Step 4: Claim Label Classification

  • Notebook: step4_claim_label_cls.ipynb
  • Input Files: Output from Step 3
  • Description: An encoder model is used to predict the claim label based on the concatenation of the claim text and all evidence found in Step 3. This model replicates the architecture from the previous step. However, achieving high claim classification accuracy is challenging if the retrieval F-Score in the evidence retrieval stages is unsatisfactory.

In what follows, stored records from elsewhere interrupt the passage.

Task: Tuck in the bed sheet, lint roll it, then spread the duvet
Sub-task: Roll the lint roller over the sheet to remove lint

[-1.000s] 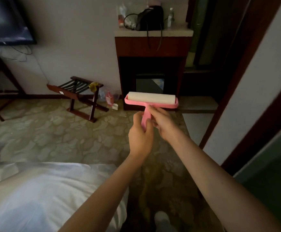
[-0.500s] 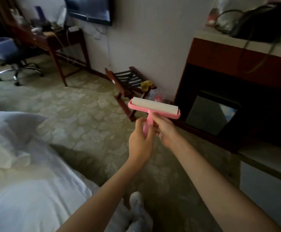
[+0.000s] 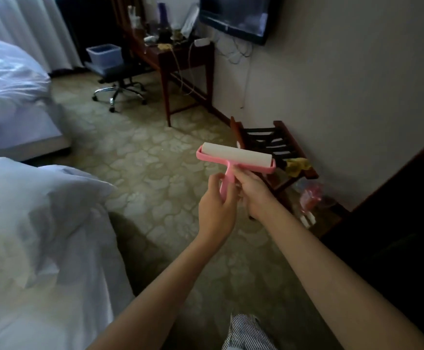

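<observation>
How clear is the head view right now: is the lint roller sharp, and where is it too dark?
Head view: the lint roller, left hand and right hand are fairly sharp; the picture is brightest at the curtain upper left; the bed looks pale and soft; the right edge is almost black; the wide lens stretches the forearms.

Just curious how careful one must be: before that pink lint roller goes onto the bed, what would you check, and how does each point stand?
1. Grip on the lint roller: ok, the left hand and the right hand both hold its pink handle.
2. Roller over the bed sheet: not ok, it hangs above the carpet, with the sheet to its left.
3. Its paper clean: ok, it looks plain white.
4. Sheet tucked in: cannot tell.
5. Sheet smooth: not ok, rumpled.
</observation>
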`<move>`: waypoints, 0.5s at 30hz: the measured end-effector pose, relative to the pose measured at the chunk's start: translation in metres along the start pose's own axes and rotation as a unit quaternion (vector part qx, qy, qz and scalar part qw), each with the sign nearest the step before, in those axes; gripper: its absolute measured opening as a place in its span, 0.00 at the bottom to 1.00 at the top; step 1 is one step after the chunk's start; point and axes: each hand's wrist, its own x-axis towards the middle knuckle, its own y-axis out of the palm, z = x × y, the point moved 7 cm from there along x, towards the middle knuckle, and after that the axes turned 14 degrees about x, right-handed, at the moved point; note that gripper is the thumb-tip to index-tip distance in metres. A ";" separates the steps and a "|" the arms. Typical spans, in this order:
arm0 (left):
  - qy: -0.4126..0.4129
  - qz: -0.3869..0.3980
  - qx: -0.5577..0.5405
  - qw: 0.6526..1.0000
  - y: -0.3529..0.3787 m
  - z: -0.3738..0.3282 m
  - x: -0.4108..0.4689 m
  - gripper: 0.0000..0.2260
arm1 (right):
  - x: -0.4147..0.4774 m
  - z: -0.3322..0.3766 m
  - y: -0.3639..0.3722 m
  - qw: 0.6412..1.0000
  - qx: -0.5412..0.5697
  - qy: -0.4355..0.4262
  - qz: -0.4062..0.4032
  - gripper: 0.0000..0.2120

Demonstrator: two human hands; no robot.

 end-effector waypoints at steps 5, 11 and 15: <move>-0.041 -0.063 0.034 0.997 0.006 0.040 0.110 0.10 | 0.124 -0.002 0.055 0.995 -0.024 0.043 0.089 0.04; -0.098 -0.157 0.023 0.982 -0.016 0.070 0.244 0.10 | 0.259 0.007 0.151 0.974 -0.068 0.092 0.193 0.05; -0.149 -0.218 0.008 0.965 -0.050 0.102 0.310 0.07 | 0.314 -0.008 0.226 0.949 -0.099 0.163 0.250 0.06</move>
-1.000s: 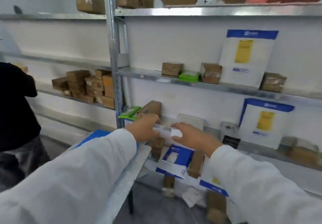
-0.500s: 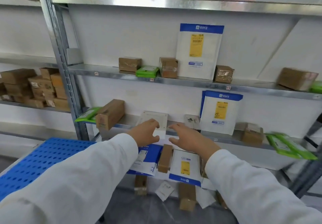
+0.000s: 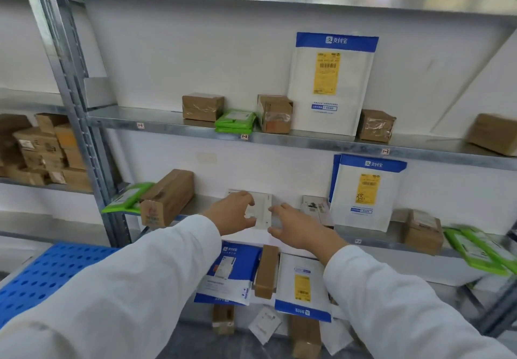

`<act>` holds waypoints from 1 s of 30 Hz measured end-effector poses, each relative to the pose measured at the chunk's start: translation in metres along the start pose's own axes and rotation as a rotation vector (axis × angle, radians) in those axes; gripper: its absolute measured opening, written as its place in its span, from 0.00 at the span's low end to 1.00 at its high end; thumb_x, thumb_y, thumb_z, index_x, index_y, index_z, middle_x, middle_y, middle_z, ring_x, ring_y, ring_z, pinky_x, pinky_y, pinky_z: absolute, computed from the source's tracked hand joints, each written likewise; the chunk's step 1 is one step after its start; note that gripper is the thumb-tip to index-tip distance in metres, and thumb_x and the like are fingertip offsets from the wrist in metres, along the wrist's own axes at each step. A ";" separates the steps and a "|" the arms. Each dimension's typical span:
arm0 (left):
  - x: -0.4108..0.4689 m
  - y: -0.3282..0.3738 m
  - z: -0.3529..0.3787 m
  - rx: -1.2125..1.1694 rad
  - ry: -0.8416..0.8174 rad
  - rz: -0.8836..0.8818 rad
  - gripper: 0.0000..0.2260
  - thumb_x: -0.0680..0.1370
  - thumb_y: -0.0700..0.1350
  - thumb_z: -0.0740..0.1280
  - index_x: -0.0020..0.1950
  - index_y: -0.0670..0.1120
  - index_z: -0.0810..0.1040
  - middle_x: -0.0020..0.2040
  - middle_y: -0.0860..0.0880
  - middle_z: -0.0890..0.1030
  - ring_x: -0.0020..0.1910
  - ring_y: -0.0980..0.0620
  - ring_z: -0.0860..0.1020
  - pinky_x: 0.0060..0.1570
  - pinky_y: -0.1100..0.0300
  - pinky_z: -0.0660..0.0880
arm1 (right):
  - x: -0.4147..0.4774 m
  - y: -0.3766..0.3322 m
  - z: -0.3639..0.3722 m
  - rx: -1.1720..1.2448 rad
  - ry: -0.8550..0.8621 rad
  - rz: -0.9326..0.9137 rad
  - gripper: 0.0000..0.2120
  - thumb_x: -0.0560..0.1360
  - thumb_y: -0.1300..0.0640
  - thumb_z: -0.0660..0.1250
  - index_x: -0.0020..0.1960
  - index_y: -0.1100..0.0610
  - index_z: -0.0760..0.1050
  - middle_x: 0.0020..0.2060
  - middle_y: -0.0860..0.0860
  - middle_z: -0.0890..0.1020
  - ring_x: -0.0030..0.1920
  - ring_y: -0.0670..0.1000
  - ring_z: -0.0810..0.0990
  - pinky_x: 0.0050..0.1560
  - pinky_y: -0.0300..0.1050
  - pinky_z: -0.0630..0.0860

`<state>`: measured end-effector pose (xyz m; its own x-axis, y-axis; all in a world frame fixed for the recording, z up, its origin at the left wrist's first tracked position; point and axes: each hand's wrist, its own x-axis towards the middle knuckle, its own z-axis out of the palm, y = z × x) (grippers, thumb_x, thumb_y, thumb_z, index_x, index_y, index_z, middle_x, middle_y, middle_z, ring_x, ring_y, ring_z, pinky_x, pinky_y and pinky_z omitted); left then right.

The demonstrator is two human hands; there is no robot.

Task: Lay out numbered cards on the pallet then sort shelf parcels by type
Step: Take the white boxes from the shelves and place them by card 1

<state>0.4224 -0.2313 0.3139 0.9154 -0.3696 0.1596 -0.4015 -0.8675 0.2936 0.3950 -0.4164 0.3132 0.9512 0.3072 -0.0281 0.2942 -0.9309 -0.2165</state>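
Note:
A flat white parcel (image 3: pixel 264 210) leans against the wall on the lower metal shelf (image 3: pixel 372 242). My left hand (image 3: pixel 233 213) holds its left edge, fingers curled over the front and thumb underneath. My right hand (image 3: pixel 298 228) reaches in from the right with straight fingers, the tips touching the parcel's right edge. The blue perforated pallet (image 3: pixel 42 280) lies at the lower left, partly hidden by my left sleeve. No numbered cards show on it.
On the same shelf are a brown box (image 3: pixel 167 196), green pouches (image 3: pixel 126 198) and a blue-and-white mailer (image 3: pixel 363 193). The upper shelf (image 3: pixel 167 123) holds brown boxes, green pouches (image 3: pixel 235 121) and a large mailer (image 3: pixel 330 84). More mailers and boxes lie below.
The view swung right, away from a person in black, and moved closer. Both hands moved forward to the white parcel; my left hand now holds its edge.

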 end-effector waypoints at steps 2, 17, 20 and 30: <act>0.018 -0.017 -0.001 -0.016 -0.009 -0.003 0.20 0.77 0.53 0.65 0.67 0.49 0.70 0.67 0.52 0.71 0.61 0.52 0.73 0.57 0.58 0.73 | 0.027 0.004 -0.003 -0.007 -0.008 0.013 0.29 0.78 0.45 0.61 0.76 0.50 0.58 0.71 0.50 0.67 0.64 0.54 0.74 0.61 0.53 0.74; 0.143 -0.136 0.022 -0.110 -0.124 -0.024 0.20 0.77 0.54 0.64 0.68 0.49 0.69 0.70 0.53 0.69 0.65 0.52 0.70 0.63 0.51 0.71 | 0.195 0.025 0.027 0.068 -0.065 0.133 0.27 0.79 0.44 0.59 0.76 0.50 0.58 0.68 0.49 0.69 0.62 0.51 0.73 0.60 0.47 0.72; 0.153 -0.150 0.036 -0.157 -0.159 -0.043 0.20 0.77 0.54 0.65 0.67 0.50 0.69 0.70 0.53 0.69 0.63 0.52 0.72 0.62 0.52 0.72 | 0.211 0.033 0.040 0.083 -0.099 0.155 0.28 0.79 0.45 0.59 0.76 0.50 0.58 0.70 0.49 0.67 0.66 0.51 0.71 0.63 0.48 0.70; 0.187 -0.183 0.081 -0.235 -0.268 -0.157 0.20 0.77 0.54 0.65 0.67 0.51 0.70 0.69 0.53 0.70 0.62 0.51 0.73 0.63 0.52 0.71 | 0.251 0.062 0.078 0.123 -0.167 0.197 0.27 0.79 0.45 0.60 0.75 0.51 0.59 0.71 0.50 0.66 0.68 0.53 0.69 0.66 0.49 0.69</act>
<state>0.6692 -0.1689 0.2136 0.9292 -0.3390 -0.1471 -0.2232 -0.8321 0.5077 0.6449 -0.3818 0.2164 0.9575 0.1605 -0.2396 0.0821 -0.9481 -0.3072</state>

Thus, improving our evidence retrieval process remains an area for further enhancement.
  • Output File:
    • test-output.json

Other Files

  • Notebook: exploring_initial_ranking_tfidf.ipynb
  • Description: This notebook mainly explores the results of TF-IDF in the initial ranking, but it was not progressed to the next stages due to low performance.

Required Packages

To run the notebooks in this project, ensure you have the following packages installed:

  • Pandas: For data manipulation and analysis.
  • NumPy: For numerical operations.
  • TensorFlow: For building and training neural network models.
  • Scikit-Learn: For machine learning tools.
  • SpaCy: For natural language processing.
  • NLTK: For text processing and tokenization.
  • Rank-BM25: For implementing the BM25 algorithm for ranking.
  • os, time, string, collections.Counter, ast: For various utility functions and data structure manipulation.

Additional Steps

Some libraries may require additional setup after installation: SpaCy: Download the English model with:

python -m spacy download en_core_web_sm

NLTK: Download necessary data and tokenizers with:

import nltk
nltk.download('punkt')

Running Device

  • Tested Environment: Google Colab (Free Version)
  • Resources: GPU: Nvidia T4 (Free version of Colab), RAM: Up to 5GB, GPU RAM: Up to 4.5GB

Acknowledgments

This program was created as a project for COMP90042 Natural Language Processing at University of Melbourne. Special thanks to teaching teams for their guidance and support.